Records from a dataset
══════════

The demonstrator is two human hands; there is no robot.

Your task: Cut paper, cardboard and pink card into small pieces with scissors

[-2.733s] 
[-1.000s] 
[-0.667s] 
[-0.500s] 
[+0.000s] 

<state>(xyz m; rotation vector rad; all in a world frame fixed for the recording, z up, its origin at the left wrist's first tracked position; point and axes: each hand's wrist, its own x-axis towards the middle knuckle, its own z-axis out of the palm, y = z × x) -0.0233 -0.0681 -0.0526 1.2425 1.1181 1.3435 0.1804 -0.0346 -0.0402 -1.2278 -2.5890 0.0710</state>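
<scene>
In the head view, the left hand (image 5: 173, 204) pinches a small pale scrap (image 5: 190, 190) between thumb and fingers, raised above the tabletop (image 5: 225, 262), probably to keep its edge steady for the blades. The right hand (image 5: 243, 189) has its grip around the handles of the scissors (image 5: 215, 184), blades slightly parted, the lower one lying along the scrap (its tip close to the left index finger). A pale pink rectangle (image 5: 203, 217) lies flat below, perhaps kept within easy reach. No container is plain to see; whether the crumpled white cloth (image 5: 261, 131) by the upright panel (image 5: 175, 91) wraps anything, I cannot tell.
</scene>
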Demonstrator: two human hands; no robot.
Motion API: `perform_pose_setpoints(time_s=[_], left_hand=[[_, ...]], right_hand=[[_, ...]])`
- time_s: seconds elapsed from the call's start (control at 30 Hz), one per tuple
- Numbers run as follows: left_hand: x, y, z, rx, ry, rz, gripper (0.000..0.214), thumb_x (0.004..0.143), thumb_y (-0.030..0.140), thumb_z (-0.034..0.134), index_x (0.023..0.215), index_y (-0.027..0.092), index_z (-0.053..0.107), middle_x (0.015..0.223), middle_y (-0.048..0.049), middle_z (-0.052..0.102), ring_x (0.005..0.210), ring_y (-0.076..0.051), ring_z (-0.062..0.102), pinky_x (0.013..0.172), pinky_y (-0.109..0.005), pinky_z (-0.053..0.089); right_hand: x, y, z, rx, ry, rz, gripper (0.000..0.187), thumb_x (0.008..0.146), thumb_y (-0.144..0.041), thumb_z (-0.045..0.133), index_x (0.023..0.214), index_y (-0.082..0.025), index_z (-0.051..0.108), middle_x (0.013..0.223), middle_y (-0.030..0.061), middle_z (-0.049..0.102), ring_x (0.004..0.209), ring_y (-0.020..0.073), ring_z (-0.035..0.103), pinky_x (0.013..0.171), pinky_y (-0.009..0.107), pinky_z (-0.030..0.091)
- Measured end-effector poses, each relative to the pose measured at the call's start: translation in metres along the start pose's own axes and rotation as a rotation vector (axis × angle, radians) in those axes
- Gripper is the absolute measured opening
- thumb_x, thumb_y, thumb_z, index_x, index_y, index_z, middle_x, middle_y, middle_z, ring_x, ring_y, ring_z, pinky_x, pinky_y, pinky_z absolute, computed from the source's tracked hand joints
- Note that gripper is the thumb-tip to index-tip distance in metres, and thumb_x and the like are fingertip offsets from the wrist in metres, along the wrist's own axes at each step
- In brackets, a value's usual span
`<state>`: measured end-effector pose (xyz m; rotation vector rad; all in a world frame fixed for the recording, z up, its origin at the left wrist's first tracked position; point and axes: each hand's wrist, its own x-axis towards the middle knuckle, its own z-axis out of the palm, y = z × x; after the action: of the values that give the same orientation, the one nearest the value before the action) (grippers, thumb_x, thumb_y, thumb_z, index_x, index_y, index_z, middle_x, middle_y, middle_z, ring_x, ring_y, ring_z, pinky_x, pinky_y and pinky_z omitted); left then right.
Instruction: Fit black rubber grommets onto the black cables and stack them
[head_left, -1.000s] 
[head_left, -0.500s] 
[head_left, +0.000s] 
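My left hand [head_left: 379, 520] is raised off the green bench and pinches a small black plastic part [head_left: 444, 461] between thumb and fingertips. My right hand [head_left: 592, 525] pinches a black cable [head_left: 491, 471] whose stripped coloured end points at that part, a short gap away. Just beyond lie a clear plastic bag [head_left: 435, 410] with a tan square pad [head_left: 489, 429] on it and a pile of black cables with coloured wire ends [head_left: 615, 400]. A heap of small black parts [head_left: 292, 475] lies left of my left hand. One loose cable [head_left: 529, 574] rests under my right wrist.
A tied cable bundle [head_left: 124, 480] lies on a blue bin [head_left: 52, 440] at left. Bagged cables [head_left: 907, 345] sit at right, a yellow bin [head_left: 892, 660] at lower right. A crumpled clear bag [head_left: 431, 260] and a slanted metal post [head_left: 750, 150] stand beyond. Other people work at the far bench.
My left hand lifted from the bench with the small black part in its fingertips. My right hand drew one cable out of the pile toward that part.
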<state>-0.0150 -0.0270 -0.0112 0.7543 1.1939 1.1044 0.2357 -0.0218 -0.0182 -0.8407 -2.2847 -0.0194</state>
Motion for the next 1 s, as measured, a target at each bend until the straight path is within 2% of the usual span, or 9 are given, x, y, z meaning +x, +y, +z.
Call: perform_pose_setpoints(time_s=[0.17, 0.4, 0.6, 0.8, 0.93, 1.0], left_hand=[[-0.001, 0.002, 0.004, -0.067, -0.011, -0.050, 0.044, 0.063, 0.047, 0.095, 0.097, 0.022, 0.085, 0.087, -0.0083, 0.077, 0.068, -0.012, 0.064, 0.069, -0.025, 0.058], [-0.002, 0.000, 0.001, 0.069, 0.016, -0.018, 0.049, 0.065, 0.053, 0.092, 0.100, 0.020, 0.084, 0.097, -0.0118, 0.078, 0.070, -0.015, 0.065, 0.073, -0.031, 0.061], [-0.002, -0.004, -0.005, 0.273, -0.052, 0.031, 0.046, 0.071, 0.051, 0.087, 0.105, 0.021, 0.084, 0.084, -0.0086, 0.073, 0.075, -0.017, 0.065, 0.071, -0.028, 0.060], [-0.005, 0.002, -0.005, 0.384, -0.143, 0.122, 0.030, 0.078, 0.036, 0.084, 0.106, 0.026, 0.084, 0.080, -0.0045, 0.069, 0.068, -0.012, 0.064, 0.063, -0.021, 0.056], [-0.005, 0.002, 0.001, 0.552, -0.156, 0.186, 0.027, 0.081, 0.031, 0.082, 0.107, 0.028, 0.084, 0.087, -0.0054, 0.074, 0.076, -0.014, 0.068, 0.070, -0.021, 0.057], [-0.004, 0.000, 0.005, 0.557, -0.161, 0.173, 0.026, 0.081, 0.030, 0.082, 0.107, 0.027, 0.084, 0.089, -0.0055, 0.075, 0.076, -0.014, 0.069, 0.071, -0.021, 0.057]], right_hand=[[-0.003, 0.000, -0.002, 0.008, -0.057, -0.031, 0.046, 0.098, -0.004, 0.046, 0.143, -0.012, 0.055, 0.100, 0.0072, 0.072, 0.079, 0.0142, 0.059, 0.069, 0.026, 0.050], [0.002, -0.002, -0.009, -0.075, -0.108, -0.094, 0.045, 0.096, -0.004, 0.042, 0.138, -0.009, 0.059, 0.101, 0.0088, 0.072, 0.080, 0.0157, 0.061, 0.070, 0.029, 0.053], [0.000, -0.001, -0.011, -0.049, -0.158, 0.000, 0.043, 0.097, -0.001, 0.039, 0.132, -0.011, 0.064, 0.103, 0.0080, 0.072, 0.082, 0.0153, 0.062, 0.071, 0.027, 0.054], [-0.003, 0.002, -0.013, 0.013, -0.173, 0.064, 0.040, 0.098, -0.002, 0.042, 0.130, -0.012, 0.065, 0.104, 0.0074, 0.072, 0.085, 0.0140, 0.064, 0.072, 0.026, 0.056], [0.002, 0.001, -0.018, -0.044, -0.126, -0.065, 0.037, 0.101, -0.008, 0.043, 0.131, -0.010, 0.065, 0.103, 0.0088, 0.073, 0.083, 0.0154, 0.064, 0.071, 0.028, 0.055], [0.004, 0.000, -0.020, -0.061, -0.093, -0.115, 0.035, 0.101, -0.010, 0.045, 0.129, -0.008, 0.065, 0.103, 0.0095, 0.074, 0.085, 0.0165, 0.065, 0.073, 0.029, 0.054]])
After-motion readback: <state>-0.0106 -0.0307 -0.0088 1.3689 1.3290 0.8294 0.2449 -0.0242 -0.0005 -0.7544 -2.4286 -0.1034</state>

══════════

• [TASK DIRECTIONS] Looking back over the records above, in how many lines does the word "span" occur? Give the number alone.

• [ANSWER] 2